Task objective:
Return only the stretch of the material below that begins with the line containing "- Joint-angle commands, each" and ends with the line containing "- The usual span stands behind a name", exactly; both of those lines belong to it.

Task inputs:
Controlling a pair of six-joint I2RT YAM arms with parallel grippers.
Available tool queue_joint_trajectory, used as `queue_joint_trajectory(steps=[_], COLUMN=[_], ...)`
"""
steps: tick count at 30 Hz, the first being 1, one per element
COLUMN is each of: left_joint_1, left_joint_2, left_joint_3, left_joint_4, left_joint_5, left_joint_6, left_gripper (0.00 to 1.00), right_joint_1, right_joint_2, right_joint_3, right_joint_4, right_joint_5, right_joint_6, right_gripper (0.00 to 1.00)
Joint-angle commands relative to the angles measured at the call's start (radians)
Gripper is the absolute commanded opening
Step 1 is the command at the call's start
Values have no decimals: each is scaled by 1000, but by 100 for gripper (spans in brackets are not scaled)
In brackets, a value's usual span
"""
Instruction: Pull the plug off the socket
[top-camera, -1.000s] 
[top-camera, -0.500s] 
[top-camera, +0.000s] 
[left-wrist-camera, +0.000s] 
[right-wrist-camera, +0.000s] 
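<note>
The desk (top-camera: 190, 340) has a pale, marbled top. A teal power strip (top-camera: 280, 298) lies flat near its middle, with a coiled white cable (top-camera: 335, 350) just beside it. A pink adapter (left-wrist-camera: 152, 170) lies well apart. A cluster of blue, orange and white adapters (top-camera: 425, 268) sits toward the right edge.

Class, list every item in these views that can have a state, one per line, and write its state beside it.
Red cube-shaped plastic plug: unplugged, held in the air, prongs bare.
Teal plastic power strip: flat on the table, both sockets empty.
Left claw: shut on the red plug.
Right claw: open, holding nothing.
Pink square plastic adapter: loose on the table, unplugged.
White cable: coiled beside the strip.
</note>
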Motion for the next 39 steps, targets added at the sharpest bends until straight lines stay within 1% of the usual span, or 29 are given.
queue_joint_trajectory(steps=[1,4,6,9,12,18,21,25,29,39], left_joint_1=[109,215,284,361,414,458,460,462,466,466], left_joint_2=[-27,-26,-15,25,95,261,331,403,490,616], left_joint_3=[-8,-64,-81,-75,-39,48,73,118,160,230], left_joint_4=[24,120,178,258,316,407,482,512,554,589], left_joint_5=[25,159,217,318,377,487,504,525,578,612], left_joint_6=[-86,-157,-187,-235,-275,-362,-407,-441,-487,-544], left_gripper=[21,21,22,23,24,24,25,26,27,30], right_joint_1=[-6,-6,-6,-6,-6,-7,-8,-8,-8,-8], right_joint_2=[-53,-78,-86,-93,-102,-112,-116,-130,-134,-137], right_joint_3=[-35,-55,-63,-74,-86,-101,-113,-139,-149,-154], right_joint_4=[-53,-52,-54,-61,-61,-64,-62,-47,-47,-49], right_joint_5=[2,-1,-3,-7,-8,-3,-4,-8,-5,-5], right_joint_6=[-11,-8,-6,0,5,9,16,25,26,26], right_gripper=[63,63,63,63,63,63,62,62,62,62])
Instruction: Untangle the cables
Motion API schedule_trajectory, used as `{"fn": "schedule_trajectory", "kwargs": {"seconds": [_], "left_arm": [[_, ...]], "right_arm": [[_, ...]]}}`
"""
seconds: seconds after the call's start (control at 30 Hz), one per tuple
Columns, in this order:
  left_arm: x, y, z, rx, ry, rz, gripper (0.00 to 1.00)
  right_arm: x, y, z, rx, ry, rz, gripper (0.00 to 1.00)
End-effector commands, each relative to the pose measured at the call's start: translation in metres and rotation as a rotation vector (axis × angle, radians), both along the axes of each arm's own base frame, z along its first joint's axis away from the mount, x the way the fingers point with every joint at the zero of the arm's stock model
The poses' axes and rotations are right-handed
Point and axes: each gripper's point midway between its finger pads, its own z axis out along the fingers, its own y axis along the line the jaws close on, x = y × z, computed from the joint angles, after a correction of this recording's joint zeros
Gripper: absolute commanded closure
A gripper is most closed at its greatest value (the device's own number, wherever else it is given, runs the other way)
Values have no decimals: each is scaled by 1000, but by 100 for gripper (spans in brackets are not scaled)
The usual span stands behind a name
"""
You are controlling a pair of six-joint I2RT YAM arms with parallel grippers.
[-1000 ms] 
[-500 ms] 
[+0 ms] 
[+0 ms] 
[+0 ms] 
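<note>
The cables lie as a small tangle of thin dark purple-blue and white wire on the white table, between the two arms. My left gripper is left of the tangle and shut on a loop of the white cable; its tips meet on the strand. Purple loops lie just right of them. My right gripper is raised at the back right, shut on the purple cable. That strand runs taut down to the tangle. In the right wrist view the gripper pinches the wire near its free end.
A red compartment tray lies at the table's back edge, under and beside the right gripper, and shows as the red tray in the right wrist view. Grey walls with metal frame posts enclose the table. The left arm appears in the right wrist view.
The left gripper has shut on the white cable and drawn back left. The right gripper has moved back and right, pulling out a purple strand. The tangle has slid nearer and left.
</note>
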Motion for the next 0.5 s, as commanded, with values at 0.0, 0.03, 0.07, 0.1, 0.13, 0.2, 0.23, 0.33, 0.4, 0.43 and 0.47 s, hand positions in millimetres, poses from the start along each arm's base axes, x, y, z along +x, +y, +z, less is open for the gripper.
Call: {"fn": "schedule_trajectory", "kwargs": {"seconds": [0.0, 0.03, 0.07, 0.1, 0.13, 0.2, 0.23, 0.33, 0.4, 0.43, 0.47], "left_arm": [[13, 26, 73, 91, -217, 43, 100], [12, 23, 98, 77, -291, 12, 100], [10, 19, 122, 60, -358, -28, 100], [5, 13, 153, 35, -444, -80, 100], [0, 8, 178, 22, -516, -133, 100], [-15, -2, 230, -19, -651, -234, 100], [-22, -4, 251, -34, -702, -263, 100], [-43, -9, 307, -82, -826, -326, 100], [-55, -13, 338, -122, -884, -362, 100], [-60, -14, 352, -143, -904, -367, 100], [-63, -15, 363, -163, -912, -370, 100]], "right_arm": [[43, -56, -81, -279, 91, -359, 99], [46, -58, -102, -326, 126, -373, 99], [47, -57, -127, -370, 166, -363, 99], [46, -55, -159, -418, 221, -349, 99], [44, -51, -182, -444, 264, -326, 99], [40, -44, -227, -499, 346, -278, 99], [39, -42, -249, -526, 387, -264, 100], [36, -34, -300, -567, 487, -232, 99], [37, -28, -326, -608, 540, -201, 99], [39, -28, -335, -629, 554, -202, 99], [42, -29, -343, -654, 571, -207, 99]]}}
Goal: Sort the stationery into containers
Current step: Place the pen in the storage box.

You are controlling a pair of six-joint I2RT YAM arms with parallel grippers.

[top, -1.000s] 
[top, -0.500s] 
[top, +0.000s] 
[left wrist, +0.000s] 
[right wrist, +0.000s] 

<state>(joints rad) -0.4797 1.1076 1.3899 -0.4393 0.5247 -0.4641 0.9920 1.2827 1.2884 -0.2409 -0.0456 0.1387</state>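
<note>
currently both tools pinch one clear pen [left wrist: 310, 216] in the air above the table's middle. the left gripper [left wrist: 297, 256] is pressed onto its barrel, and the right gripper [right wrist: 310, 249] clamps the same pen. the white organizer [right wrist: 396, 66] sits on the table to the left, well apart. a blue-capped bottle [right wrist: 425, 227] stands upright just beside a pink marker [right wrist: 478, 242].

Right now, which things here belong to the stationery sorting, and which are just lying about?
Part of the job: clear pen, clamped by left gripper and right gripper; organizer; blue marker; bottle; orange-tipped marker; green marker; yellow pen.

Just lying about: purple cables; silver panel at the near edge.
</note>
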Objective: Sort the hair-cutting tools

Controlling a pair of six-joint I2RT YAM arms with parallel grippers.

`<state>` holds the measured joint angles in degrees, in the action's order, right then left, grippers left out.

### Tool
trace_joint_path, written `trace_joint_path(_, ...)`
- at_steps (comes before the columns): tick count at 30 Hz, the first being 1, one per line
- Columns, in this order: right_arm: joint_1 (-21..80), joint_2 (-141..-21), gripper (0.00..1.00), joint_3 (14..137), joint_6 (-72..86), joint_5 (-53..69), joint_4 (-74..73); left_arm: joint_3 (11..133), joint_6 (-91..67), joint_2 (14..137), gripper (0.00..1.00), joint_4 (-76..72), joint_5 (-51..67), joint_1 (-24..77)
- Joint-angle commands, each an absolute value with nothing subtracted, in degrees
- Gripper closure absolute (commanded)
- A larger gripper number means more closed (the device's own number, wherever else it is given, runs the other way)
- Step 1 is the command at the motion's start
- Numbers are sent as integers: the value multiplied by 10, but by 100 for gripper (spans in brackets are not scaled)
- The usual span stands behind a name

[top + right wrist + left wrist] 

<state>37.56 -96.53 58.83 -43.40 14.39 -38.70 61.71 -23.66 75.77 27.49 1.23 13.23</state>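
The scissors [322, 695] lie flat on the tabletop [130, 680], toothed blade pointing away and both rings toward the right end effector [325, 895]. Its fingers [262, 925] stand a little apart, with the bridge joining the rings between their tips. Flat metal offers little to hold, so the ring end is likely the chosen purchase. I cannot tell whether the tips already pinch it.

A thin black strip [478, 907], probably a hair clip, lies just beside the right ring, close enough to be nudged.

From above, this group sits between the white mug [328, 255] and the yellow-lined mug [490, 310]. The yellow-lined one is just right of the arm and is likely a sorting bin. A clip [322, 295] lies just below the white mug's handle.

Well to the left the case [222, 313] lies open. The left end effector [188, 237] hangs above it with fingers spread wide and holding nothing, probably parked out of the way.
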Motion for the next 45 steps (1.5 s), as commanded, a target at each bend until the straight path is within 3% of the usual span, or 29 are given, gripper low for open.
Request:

Answer section:
- Joint-angle commands, each an absolute value with nothing subtracted, in degrees
- Gripper closure absolute (commanded)
- A larger gripper number means more closed (the device's own number, wherever else it is given, runs the other way)
- Step 1 is the command at the motion's start
- Numbers are sent as integers: the value multiplied by 10, but by 100 for gripper (spans in brackets are not scaled)
- The usual span stands behind a name

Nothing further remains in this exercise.